[Data entries]
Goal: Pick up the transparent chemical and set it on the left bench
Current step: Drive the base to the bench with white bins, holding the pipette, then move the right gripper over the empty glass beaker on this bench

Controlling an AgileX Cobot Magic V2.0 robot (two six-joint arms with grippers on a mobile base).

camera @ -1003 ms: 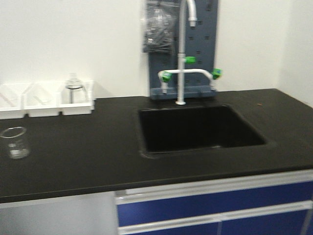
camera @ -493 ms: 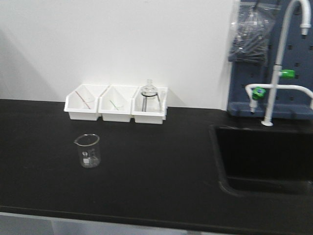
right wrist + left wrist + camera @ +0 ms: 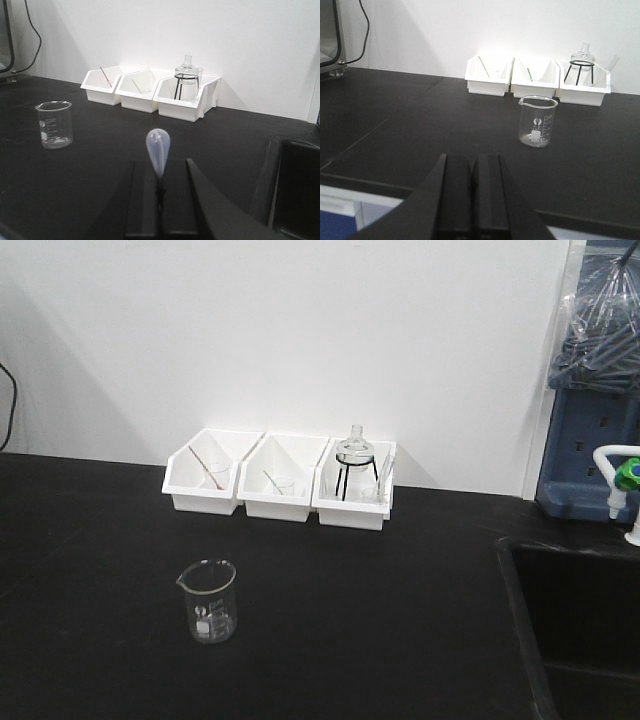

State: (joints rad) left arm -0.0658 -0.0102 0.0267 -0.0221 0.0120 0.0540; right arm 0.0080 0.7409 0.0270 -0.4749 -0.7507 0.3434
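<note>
Right gripper (image 3: 160, 186) is clamped narrow on the dropper pipette (image 3: 158, 147), the stem pinched between two flat black fingers. Its long axis runs straight along those fingers, the soft, rounded, clear plastic bulb pointing out past the tips toward the white wall (image 3: 300, 330). The far end of the stem is hidden in the jaws. Left gripper (image 3: 472, 160) has its black pads pressed together with nothing between them. Out on the matte black left bench (image 3: 380, 590) stands the beaker (image 3: 210, 602), clear glass, upright, with a pour lip and printed marks. The pipette is held well apart from the beaker, nearer the robot and off to the beaker's right. Behind the beaker, against the wall, sit three white plastic bins (image 3: 275, 508) side by side. The one furthest left of the beaker has a red-tipped stick (image 3: 205, 467) leaning in it, and the one furthest right holds a round glass flask (image 3: 352, 452) on a black wire stand (image 3: 345, 482). Far right of the beaker is the recessed sink (image 3: 590, 640). A second ago that sink filled the middle of the front view and the beaker sat at the left edge; now the view has swung left, with the bins centred.
</note>
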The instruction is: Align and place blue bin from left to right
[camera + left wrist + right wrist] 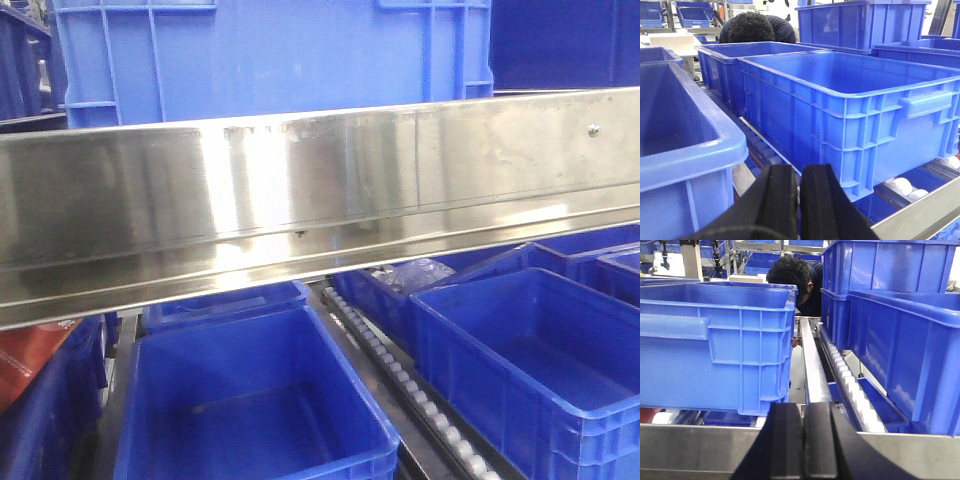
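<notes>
Both grippers are sitting with jaws pressed together, holding nothing: left gripper (799, 200), right gripper (802, 440). The blue bin (850, 120) is resting on the roller rack (850, 390) just beyond the left jaws, ungrasped; placing seems still ahead. A worker (795, 277) is bending behind, among stacked crates.

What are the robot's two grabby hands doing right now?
Left gripper: shut, holding nothing.
Right gripper: shut, holding nothing.
</notes>
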You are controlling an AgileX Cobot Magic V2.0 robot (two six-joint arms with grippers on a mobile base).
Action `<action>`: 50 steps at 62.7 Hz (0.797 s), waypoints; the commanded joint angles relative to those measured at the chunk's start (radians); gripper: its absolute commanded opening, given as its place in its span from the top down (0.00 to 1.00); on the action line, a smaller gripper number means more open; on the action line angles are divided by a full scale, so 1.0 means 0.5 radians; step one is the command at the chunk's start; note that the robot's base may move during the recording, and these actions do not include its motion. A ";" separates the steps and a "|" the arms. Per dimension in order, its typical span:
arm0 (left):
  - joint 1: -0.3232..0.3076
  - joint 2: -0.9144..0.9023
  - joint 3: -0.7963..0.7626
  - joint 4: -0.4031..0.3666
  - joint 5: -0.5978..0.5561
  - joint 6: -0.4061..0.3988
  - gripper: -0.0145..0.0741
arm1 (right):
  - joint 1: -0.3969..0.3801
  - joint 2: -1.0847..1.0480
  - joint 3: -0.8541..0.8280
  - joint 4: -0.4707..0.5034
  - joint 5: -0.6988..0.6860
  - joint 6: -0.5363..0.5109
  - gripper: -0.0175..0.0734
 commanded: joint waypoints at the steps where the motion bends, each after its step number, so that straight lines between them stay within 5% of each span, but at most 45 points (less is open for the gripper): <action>1: -0.011 -0.012 0.007 -0.016 -0.043 0.004 0.82 | -0.004 -0.013 0.006 -0.016 -0.058 -0.013 0.89; 50: -0.011 -0.012 0.007 -0.003 -0.043 0.004 0.82 | -0.004 -0.013 0.006 -0.016 -0.062 -0.013 0.89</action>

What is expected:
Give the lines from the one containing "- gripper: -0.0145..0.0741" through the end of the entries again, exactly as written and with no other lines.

Answer for the task:
  - gripper: -0.0145..0.0741
arm1 (right):
  - joint 1: -0.3969..0.3801
  - joint 2: -1.0847..1.0480
  - joint 3: -0.8541..0.8280
  - joint 4: -0.4707..0.5034
  - joint 5: -0.6988..0.6860
  - joint 6: -0.5363..0.5109
  - gripper: -0.0175..0.0734
 commanded: joint waypoints at the steps where the motion bends, each after its step number, so that straight lines between them stay within 5% of each span, but at most 45 points (less is open for the gripper): <action>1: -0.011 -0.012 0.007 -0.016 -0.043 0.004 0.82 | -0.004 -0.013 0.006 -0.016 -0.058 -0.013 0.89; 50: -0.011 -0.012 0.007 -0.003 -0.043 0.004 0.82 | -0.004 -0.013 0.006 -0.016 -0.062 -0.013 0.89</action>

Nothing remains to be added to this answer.